Third, we incorporate target text CTC decoding to the S2U model and evaluate both speech and text output. Joint training with discrete unit loss and text CTC loss brings a gain of 1.9 BLEU on dev2 for “S2U stacked”. Moreover, we see that the reduced strategy is more effective than stacked, with the former bringing 1.9-2.8 BLEU improvement on speech output and 2.6-3.1 BLEU gain on text output.

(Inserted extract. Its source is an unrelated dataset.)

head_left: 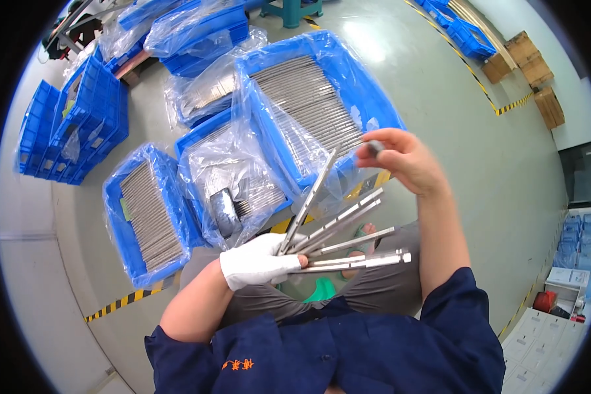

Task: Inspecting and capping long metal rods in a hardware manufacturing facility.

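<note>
Head view, looking down over lap and floor. Left hand [256, 261], in a white glove, closed around the near ends of a bundle of metal rods [340, 228]; rods fanned out from the grip toward the right and upward, longest one tilted steeply toward the blue crates. Right hand [400, 159], bare, raised above the fan and apart from it, fingers curled and pinched on a small dark object [374, 148] at the fingertips; kind of object not discernible. Right forearm running down to a dark blue sleeve [463, 308] at the lower right.

Beyond the hands, on the grey floor [440, 98]: large blue crate [322, 98] lined with clear plastic, filled with rods laid side by side. Just left and nearer, a second lined crate [233, 177] with a loose plastic bag and fewer rods. Further left, a third blue crate [148, 213], also packed with rods in a row. Stack of empty blue crates [79, 125] at the far left, well apart. More bagged blue crates [197, 29] at the top. Yellow-and-black floor tape [121, 303] passing under the crates. Cardboard boxes [535, 72] at the upper right, along the wall.
</note>
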The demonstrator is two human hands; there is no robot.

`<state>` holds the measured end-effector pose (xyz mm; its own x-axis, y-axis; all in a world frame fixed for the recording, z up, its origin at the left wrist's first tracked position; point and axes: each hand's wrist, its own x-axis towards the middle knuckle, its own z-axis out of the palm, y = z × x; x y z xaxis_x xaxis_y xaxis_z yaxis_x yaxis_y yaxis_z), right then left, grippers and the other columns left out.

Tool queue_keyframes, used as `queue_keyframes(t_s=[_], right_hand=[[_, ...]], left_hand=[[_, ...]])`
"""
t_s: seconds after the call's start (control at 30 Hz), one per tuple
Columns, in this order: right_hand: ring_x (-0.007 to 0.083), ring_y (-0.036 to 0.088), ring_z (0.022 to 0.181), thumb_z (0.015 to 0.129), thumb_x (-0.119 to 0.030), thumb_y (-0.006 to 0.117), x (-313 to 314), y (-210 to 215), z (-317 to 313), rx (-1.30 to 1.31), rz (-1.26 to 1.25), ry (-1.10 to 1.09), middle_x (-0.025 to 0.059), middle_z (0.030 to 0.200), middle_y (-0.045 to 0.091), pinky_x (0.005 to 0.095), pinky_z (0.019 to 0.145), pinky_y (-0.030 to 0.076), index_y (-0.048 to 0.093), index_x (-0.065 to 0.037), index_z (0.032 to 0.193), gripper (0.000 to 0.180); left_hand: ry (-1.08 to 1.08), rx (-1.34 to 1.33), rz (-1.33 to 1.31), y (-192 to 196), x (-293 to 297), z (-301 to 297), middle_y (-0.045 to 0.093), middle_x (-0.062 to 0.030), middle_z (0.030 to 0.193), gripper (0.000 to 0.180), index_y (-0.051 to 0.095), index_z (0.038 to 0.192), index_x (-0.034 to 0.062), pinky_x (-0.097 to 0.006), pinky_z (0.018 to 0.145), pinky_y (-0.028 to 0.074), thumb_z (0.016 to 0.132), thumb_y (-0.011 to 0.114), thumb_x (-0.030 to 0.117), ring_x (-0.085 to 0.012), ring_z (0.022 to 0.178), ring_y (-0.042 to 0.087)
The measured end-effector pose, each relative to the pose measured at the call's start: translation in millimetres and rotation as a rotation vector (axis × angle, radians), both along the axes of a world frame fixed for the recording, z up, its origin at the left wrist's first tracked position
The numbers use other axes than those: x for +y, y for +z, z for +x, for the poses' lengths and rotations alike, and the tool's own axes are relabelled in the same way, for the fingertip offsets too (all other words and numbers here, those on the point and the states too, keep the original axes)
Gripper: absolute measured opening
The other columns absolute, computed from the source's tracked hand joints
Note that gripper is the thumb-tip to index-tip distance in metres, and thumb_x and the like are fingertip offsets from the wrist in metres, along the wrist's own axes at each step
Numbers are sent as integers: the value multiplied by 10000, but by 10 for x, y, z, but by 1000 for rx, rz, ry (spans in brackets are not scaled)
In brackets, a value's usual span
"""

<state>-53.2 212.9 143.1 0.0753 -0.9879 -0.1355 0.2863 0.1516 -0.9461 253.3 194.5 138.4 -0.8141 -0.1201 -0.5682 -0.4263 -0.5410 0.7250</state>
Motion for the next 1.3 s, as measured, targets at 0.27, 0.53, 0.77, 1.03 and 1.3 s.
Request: queue_keyframes(t_s=[0.27, 0.53, 0.77, 1.03, 1.3], right_hand=[[218, 626, 974, 782, -115, 718, 5, -11, 103, -186, -12, 253, 136, 1024, 653, 342, 870, 498, 595, -16, 1132, 383], [177, 630, 938, 693, -17, 776, 74, 144, 16, 12, -97, 334, 116, 1001, 658, 293, 801, 508, 614, -7, 1080, 420], [181, 626, 951, 689, 31, 752, 126, 101, 78, 35, 5, 303, 116, 992, 654, 295, 810, 502, 616, -4, 1071, 406], [220, 628, 929, 775, 2, 646, 83, 108, -181, 21, -259, 153, 127, 975, 644, 328, 826, 505, 592, 19, 1042, 272], [133, 524, 706, 811, -4, 595, -56, -255, 135, -65, 147, -133, 23, 830, 531, 247, 661, 451, 614, -28, 1021, 212]], left_hand=[[-166, 92, -30, 19, 62, -45, 496, 37, 759, 353, 560, 1125, 14, -204, 537, 327, 910, 591, 293, -42, 632, 393], [-304, 159, -104, -95, 60, 6, 588, -25, 924, 415, 534, 1157, -41, -286, 747, 449, 928, 560, 304, -113, 856, 511], [-221, 109, 81, -24, 77, -6, 560, 19, 874, 396, 529, 1178, 17, -211, 628, 411, 906, 585, 299, -54, 734, 475], [-228, 167, 152, -96, 45, 29, 531, 7, 876, 528, 467, 1246, -12, -195, 567, 368, 864, 657, 300, -45, 727, 450], [455, 393, 456, -150, 39, -27, 550, -39, 762, 285, 511, 1049, 64, -299, 589, 481, 855, 648, 221, -157, 647, 585]])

Finally, the best setup we find, “S2U reduced” with joint speech and text training and auxiliary tasks, has bridged 83% of the gap between transformer-based Translatotron and the S2T+TTS cascaded baseline. However, compared with the cascaded system, the proposed framework has the advantage of being able to generate consistent speech and text output in one inference pass. Table 3 shows examples of the ASR decoded text on the speech output and the text output from CTC decoding. We also examine the output from the tc auxiliary task, which can serve as another way to generate translated text. By using ASR decoded text as reference, we see a character error rate (CER) of 6.1 for the CTC decoded text and 31.6 for the tc decoded text on the dev set, indicating that the former is much more aligned with the generated audio. As shown in Table 3, the CTC decoded results with high CER are due to a combination of ASR errors and misspelling from CTC.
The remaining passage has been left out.